Copy every line from the material below that holds "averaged".

(Dataset extract)

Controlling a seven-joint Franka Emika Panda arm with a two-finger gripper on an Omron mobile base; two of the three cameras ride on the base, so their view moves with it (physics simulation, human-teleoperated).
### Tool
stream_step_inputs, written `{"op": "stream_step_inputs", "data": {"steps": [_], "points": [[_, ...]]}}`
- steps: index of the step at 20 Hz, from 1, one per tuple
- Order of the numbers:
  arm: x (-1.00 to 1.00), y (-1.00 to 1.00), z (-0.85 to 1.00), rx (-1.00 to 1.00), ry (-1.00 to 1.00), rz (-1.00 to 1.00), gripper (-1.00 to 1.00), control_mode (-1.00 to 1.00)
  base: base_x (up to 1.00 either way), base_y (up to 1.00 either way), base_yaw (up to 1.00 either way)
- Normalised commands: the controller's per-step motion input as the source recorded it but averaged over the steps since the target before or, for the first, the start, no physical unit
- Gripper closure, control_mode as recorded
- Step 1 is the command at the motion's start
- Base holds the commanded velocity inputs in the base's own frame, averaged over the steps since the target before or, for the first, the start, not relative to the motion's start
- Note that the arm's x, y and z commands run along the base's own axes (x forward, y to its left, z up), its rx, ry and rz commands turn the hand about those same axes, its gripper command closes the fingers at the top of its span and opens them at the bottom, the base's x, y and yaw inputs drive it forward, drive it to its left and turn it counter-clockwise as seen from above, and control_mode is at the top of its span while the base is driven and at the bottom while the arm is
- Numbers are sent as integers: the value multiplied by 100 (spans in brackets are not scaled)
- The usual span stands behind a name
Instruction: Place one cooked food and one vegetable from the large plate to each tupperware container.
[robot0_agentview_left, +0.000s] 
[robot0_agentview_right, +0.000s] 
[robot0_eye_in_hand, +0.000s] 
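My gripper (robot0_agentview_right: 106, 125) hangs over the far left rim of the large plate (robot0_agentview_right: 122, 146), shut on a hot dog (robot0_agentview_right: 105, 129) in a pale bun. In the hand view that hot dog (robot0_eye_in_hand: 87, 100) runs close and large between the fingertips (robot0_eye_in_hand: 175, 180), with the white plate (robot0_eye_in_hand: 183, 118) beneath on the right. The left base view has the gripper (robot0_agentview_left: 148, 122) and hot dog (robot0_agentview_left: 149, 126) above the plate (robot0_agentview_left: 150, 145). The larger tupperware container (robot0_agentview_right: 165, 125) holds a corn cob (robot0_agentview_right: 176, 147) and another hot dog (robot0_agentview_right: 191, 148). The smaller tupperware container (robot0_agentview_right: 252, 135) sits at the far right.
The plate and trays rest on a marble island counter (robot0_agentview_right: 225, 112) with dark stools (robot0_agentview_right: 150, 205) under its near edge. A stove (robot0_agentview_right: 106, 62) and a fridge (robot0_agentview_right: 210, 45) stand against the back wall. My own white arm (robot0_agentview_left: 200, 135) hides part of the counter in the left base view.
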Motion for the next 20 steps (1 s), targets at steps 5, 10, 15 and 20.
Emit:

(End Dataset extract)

= Response to this exercise =
- Normalised commands: the controller's per-step motion input as the source recorded it but averaged over the steps since the target before or, for the first, the start, no physical unit
- Base holds the commanded velocity inputs in the base's own frame, averaged over the steps since the target before or, for the first, the start, not relative to the motion's start

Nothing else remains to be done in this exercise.